### TASK GOAL:
Taking the line with "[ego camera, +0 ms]" as the first and the line with "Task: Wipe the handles" as the last, set down exactly every line in that range from the entries below, and no more.

### Dataset excerpts:
--- START ---
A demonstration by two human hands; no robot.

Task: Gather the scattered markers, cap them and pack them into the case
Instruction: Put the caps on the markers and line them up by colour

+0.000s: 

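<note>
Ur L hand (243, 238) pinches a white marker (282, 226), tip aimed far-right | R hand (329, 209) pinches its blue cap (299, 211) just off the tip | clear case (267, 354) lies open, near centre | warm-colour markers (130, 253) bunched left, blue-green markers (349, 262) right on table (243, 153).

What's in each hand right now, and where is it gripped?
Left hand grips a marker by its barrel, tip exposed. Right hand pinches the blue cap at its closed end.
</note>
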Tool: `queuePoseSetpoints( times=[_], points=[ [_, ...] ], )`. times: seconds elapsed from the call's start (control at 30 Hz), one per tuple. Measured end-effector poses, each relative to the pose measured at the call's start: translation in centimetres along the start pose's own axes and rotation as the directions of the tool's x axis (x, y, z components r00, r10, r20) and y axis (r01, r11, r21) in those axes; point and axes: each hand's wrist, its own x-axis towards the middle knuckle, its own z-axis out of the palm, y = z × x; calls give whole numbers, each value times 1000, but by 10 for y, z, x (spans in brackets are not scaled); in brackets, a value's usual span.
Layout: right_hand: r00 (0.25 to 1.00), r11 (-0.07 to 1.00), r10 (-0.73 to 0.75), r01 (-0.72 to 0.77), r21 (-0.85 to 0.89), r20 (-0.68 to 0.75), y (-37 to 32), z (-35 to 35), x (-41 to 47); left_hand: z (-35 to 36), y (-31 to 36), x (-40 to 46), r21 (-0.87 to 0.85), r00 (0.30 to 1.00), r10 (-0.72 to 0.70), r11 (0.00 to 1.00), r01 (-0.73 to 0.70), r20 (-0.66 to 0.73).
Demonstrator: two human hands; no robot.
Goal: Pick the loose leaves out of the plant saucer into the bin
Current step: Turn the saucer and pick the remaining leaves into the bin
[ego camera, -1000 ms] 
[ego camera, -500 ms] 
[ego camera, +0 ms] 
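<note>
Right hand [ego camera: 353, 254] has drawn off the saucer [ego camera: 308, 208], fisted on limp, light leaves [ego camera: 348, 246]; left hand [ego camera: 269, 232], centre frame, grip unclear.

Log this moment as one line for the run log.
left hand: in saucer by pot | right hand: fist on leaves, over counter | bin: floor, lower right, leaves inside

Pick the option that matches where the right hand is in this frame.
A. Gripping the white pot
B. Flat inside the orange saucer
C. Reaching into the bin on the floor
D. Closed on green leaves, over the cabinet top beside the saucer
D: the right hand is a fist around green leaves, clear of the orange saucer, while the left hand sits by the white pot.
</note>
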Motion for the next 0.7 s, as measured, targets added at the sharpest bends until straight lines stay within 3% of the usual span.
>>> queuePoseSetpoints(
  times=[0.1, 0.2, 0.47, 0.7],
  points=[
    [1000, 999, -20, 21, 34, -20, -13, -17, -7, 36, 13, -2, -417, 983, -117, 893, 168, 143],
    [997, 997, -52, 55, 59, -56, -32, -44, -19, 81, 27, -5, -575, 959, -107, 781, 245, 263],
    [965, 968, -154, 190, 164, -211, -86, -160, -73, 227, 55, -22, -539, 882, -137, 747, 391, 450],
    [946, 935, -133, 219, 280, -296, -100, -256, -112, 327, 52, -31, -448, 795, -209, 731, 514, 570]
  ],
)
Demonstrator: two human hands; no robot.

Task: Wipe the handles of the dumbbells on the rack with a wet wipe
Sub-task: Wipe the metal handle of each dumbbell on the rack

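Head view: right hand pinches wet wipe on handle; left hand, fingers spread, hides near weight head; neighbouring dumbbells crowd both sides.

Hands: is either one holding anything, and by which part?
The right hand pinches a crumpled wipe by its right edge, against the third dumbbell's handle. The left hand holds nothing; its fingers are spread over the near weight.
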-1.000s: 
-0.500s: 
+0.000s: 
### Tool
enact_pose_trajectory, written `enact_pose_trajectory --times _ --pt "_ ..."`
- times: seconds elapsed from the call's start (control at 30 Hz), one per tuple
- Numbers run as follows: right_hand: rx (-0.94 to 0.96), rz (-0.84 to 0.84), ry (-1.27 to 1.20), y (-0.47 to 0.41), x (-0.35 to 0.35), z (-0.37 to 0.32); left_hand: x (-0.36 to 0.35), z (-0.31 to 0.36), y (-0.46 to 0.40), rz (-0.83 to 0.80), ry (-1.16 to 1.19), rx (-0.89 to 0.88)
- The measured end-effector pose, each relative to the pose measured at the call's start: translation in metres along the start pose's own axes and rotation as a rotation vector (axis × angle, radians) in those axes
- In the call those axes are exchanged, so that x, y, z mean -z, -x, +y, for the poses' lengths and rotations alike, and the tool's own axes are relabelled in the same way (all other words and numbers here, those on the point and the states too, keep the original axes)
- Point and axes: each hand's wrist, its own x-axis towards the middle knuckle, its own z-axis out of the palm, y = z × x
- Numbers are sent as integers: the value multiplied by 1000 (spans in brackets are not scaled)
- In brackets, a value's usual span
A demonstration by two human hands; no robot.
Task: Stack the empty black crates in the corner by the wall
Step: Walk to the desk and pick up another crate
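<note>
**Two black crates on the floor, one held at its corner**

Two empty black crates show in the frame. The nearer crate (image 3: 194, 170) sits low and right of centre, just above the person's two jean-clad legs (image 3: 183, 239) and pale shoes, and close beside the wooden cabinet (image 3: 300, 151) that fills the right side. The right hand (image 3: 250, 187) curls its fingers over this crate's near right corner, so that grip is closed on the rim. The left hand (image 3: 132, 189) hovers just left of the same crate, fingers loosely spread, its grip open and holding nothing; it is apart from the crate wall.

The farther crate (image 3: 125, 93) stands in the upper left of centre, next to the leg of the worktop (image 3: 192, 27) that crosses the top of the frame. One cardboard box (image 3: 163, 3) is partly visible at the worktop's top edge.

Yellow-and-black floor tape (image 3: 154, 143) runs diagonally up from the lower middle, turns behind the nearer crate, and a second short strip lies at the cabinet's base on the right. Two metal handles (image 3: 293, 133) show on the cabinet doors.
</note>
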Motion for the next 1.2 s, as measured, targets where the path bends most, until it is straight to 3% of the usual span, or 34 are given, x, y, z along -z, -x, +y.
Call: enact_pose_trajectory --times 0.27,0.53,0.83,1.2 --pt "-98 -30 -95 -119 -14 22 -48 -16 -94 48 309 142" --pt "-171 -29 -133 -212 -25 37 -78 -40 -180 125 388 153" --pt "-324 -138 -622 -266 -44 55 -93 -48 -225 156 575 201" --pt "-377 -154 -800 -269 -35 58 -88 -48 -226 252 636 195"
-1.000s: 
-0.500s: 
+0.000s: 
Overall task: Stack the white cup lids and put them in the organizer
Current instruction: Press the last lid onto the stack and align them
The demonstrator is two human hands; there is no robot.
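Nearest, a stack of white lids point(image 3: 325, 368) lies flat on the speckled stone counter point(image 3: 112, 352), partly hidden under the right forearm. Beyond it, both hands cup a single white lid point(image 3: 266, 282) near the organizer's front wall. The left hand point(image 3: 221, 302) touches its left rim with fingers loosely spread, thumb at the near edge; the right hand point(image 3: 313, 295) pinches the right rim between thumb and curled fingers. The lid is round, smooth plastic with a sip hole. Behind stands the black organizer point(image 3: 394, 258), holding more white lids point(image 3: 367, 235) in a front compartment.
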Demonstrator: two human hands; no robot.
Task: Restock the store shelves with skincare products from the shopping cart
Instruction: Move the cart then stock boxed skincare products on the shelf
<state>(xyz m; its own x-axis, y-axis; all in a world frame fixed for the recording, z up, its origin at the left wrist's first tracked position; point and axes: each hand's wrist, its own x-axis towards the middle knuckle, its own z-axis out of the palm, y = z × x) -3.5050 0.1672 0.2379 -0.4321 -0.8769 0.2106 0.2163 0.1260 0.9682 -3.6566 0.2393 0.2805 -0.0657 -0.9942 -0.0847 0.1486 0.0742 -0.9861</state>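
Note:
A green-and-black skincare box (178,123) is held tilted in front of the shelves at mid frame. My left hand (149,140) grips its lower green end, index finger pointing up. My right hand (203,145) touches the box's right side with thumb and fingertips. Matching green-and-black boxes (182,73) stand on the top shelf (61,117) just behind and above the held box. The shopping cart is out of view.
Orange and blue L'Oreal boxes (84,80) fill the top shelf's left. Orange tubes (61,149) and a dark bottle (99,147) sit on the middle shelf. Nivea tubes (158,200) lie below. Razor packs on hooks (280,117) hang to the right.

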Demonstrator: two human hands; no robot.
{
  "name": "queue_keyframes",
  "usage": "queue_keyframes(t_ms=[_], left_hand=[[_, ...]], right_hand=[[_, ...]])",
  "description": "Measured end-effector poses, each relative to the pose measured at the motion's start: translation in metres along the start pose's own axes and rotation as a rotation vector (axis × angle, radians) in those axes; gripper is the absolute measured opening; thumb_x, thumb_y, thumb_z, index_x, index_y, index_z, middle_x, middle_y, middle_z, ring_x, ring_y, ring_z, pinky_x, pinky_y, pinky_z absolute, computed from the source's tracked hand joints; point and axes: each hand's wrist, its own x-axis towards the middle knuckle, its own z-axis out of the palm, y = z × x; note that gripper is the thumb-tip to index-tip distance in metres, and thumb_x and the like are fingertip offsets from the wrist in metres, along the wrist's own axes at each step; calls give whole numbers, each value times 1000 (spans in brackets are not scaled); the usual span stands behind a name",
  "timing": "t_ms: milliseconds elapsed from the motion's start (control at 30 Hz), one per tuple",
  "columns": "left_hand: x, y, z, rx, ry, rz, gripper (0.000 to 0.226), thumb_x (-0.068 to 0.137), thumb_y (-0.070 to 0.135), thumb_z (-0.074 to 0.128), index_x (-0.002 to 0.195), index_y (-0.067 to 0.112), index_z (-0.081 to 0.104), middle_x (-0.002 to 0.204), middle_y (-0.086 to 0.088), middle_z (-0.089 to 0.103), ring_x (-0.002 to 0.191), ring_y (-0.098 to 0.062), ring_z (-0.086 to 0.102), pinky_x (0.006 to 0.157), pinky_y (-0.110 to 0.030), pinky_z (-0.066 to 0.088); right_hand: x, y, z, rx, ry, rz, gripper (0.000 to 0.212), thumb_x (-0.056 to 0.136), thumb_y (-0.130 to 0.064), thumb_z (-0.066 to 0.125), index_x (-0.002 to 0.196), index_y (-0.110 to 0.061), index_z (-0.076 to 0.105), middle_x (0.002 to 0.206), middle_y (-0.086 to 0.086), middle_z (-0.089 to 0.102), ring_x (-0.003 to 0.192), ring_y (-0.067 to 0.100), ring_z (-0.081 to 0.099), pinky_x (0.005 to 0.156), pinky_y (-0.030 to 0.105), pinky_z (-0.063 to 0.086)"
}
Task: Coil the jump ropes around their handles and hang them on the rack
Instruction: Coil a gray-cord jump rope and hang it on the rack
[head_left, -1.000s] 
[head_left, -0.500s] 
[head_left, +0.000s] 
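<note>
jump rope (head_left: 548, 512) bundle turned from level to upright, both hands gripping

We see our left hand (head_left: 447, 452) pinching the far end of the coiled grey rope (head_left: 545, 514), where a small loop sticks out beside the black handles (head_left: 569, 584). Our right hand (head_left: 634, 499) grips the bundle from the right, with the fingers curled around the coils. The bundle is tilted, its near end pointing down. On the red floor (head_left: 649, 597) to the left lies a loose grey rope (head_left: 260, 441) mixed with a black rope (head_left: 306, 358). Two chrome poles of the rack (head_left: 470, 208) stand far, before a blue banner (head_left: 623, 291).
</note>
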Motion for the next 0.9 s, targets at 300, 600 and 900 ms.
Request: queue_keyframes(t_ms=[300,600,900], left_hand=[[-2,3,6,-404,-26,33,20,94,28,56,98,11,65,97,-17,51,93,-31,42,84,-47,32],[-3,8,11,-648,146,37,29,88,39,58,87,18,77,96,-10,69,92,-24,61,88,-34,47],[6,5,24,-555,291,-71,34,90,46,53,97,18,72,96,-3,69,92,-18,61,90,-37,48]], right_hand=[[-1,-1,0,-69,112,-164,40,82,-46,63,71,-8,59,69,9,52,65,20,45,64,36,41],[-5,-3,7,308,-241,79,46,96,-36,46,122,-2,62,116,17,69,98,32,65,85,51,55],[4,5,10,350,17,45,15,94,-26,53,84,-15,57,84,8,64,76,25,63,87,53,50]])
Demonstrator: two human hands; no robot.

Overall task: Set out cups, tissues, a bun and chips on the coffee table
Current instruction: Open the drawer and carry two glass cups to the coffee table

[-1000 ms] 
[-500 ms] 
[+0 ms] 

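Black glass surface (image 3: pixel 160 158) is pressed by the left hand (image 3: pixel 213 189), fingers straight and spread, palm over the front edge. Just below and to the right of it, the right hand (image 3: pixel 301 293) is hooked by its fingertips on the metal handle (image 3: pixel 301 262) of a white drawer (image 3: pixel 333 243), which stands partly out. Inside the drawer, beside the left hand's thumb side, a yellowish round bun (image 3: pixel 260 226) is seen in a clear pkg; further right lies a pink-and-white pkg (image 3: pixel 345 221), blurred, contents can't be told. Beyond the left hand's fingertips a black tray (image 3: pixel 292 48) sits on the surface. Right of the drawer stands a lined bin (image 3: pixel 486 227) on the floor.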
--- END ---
### EXERCISE SOLUTION:
[ego camera, +0 ms] 
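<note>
Right hand [ego camera: 353, 254] has drawn off the saucer [ego camera: 308, 208], fisted on limp, light leaves [ego camera: 348, 246]; left hand [ego camera: 269, 232], centre frame, grip unclear.

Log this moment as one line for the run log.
left hand: in saucer by pot | right hand: fist on leaves, over counter | bin: floor, lower right, leaves inside

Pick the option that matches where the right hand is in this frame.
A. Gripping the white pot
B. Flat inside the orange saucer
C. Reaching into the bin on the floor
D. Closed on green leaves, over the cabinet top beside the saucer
D: the right hand is a fist around green leaves, clear of the orange saucer, while the left hand sits by the white pot.
</note>
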Motion for the next 0.7 s, as measured, targets added at the sharpest bends until straight lines stay within 3% of the usual span.
>>> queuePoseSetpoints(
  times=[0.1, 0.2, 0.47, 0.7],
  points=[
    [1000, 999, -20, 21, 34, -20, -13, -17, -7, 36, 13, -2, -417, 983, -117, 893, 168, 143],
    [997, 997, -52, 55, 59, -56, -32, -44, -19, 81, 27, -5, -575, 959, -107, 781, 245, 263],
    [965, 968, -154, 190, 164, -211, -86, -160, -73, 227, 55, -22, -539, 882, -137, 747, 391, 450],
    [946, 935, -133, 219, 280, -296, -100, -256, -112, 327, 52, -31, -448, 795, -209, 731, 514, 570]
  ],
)
Demonstrator: two human hands; no robot.

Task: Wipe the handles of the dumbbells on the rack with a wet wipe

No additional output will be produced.